▶ [Required action]: Exactly as they appear, set down all the lines of the material.

▶ [Stored data]:
○ ○ ○

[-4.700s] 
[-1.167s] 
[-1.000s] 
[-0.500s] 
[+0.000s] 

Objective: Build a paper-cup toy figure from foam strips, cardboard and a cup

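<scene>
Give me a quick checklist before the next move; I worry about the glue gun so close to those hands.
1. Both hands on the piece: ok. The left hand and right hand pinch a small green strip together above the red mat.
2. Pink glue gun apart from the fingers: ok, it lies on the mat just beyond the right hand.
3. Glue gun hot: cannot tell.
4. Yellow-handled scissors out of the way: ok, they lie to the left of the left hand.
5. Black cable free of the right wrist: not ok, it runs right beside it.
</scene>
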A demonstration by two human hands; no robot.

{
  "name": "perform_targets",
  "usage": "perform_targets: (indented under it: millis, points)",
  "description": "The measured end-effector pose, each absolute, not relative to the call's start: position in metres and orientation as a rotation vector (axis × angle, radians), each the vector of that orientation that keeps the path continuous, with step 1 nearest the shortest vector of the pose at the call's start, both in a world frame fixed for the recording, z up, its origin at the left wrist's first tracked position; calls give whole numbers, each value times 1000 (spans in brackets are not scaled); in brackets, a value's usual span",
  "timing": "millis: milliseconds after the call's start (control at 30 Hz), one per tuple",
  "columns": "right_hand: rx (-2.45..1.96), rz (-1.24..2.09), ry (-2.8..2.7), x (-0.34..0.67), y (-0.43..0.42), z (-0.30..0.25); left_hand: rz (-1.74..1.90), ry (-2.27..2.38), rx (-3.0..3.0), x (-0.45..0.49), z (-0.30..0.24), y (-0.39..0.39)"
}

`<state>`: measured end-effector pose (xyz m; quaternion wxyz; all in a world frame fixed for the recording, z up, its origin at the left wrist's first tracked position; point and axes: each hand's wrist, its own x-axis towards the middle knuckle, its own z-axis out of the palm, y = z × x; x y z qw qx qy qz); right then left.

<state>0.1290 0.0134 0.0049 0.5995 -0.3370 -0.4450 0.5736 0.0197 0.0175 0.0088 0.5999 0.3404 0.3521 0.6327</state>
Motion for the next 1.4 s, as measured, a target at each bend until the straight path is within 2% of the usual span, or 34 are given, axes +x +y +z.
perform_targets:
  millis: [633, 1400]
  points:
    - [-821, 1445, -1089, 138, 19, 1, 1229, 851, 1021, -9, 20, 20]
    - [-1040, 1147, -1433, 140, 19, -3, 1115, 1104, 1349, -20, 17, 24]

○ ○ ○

▶ [Your response]:
[-4.700s] 
[-1.167s] 
[-1.000s] 
[-0.500s] 
[+0.000s] 

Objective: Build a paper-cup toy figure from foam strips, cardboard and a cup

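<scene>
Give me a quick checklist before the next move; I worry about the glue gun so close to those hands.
1. Both hands on the piece: ok. The left hand and right hand pinch a small green strip together above the red mat.
2. Pink glue gun apart from the fingers: ok, it lies on the mat just beyond the right hand.
3. Glue gun hot: cannot tell.
4. Yellow-handled scissors out of the way: ok, they lie to the left of the left hand.
5. Black cable free of the right wrist: not ok, it runs right beside it.
</scene>
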A demonstration by two human hands; no robot.

{
  "name": "perform_targets",
  "usage": "perform_targets: (indented under it: millis, points)",
  "description": "The measured end-effector pose, each absolute, not relative to the call's start: position in metres and orientation as a rotation vector (axis × angle, radians), each the vector of that orientation that keeps the path continuous, with step 1 nearest the shortest vector of the pose at the call's start, both in a world frame fixed for the recording, z up, its origin at the left wrist's first tracked position; calls give whole numbers, each value times 1000 (spans in brackets are not scaled); in brackets, a value's usual span",
  "timing": "millis: milliseconds after the call's start (control at 30 Hz), one per tuple",
  "columns": "right_hand: rx (-2.45..1.96), rz (-1.24..2.09), ry (-2.8..2.7), x (-0.34..0.67), y (-0.43..0.42), z (-0.30..0.25); left_hand: rz (-1.74..1.90), ry (-2.27..2.38), rx (-3.0..3.0), x (-0.45..0.49), z (-0.30..0.24), y (-0.39..0.39)"
}

`<state>`: measured end-effector pose (xyz m; quaternion wxyz; all in a world frame fixed for the recording, z up, its origin at the left wrist's first tracked position; point and axes: each hand's wrist, its own x-axis towards the middle knuckle, its own z-axis out of the palm, y = z × x; x y z qw qx qy qz); right then left.

<state>0.1290 0.0134 0.0049 0.5995 -0.3370 -0.4450 0.5736 0.0197 0.0175 0.0088 0.5999 0.3404 0.3521 0.6327</state>
Motion for the next 1.4 s, as measured, a target at each bend until the straight path is within 2% of the usual span, or 34 are given, axes +x +y +z.
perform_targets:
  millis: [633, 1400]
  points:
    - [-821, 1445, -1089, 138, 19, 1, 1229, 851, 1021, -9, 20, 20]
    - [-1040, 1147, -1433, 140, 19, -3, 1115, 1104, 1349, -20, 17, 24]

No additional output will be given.